• What you have to do: Search the entries below. Return every line that has "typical" in it.

• Records supplied:

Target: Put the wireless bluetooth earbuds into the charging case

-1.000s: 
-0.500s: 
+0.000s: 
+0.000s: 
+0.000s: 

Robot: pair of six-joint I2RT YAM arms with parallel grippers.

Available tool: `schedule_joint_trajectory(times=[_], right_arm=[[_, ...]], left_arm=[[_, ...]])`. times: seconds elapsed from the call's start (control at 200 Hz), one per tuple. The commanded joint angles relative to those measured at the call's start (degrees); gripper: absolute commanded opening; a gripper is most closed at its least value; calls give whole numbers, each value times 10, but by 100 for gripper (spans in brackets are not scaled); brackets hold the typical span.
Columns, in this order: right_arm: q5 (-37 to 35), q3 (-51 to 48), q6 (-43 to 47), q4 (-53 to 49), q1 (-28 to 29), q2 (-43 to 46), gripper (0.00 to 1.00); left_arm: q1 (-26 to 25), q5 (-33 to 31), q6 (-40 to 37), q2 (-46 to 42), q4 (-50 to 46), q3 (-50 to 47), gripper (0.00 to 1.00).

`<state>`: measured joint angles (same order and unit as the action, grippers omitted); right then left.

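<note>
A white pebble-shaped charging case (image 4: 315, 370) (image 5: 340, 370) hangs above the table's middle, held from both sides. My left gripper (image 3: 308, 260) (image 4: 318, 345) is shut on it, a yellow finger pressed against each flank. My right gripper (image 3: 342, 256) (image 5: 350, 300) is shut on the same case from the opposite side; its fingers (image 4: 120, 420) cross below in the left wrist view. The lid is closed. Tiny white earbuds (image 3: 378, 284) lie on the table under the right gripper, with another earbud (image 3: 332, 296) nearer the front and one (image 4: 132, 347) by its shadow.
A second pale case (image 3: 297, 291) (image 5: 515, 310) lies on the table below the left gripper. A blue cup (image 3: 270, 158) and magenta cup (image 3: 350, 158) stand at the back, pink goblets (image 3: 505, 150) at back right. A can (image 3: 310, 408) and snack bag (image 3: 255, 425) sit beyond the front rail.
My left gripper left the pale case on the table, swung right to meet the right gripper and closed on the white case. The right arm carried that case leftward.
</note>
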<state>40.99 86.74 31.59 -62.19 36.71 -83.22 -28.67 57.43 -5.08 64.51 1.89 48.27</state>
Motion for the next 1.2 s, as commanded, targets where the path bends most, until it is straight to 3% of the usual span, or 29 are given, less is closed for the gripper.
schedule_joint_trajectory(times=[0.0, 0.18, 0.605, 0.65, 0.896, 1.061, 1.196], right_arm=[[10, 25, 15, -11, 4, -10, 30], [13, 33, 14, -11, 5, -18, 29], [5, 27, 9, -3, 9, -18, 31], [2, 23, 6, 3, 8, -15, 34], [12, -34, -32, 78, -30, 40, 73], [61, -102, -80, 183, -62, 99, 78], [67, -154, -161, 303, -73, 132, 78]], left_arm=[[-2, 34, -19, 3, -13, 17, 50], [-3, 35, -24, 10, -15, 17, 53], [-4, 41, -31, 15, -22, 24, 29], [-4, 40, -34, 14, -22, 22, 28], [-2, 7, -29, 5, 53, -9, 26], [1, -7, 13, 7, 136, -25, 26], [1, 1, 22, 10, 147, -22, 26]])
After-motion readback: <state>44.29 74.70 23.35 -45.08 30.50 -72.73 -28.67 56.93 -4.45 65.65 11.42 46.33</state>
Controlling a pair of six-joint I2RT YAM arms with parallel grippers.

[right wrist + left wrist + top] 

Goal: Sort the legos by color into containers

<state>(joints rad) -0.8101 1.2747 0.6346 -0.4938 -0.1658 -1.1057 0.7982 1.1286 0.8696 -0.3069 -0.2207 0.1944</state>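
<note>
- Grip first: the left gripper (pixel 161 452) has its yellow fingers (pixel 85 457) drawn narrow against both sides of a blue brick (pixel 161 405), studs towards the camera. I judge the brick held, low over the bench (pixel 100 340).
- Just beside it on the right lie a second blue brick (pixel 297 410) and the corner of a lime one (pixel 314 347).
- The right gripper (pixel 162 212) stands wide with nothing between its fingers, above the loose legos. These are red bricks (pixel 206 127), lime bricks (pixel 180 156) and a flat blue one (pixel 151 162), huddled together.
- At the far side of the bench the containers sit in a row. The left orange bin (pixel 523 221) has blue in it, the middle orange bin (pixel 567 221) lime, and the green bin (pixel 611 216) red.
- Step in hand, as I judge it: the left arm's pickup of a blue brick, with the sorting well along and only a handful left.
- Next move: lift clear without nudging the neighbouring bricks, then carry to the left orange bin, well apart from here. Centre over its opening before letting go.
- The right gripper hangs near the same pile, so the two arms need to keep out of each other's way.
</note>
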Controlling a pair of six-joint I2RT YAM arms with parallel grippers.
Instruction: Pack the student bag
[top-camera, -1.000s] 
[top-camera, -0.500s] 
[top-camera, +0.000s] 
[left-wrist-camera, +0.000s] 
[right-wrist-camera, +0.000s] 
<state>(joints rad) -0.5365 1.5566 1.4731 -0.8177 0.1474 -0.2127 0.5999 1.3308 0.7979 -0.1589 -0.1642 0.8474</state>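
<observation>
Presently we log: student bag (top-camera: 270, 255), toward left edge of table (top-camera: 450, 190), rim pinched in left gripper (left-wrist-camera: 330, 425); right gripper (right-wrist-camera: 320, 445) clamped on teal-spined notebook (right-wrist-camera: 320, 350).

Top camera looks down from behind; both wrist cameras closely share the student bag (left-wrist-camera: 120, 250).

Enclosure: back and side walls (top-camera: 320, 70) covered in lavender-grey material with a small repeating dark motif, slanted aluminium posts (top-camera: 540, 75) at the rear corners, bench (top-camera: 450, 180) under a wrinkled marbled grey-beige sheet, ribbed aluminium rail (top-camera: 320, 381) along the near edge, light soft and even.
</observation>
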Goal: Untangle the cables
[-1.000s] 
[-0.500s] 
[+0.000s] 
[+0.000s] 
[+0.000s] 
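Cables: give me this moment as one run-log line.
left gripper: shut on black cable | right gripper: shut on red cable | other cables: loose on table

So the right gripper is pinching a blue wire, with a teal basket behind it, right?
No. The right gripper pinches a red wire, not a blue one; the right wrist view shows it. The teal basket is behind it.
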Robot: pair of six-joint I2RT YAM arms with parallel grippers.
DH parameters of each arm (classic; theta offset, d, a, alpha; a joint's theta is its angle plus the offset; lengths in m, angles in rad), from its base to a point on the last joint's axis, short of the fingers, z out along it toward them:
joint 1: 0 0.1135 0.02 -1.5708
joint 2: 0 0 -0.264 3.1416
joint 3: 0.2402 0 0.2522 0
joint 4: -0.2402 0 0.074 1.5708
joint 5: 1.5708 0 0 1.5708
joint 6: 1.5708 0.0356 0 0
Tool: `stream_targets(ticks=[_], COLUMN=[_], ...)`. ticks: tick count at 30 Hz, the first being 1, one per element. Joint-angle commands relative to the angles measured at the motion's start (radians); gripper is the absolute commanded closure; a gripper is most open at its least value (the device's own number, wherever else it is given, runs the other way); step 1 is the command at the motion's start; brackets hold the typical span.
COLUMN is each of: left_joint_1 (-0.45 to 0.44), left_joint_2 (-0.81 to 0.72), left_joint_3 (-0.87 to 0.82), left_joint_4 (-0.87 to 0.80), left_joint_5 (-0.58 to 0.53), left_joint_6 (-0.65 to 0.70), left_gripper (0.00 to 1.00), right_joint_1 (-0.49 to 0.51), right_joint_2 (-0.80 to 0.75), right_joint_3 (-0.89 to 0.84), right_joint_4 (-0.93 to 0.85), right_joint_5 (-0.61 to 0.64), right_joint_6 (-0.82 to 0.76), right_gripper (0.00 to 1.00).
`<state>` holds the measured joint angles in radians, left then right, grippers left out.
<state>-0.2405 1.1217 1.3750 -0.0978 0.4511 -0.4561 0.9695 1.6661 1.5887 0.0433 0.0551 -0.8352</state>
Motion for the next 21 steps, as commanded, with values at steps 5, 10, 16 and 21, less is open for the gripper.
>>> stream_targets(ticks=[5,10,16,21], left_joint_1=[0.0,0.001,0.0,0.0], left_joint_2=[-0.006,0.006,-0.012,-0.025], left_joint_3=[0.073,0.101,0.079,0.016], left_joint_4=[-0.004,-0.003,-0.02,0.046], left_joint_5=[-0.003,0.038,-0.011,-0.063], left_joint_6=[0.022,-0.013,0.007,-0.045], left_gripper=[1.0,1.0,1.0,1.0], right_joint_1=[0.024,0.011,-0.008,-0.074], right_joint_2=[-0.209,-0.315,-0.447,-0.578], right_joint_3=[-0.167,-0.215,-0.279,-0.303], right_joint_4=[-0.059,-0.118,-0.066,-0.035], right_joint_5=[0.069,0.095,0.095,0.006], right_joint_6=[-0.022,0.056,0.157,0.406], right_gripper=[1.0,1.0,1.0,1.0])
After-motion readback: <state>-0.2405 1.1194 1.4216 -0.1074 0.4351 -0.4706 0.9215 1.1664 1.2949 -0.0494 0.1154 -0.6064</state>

• Answer section:
Available tool: `schedule_joint_trajectory(times=[_], right_arm=[[_, ...]], left_arm=[[_, ...]])`. times: seconds elapsed from the call's start (control at 200 Hz), one per tuple. The commanded joint angles relative to those measured at the call's start (degrees); gripper: absolute commanded opening; a gripper is most closed at its least value; calls give whole numbers, each value times 10, but by 100 for gripper (spans in brackets are not scaled); brackets hold the typical span.
Tool: `stream_targets(ticks=[_], COLUMN=[_], ...)`. ticks: tick count at 30 Hz, the first being 1, one per element. Joint-angle commands relative to the angles measured at the motion's start (radians); gripper is the absolute commanded closure; a gripper is most open at its least value (the device's own number, wherever else it is given, runs the other way); step 1 is the command at the motion's start; brackets hold the typical span.

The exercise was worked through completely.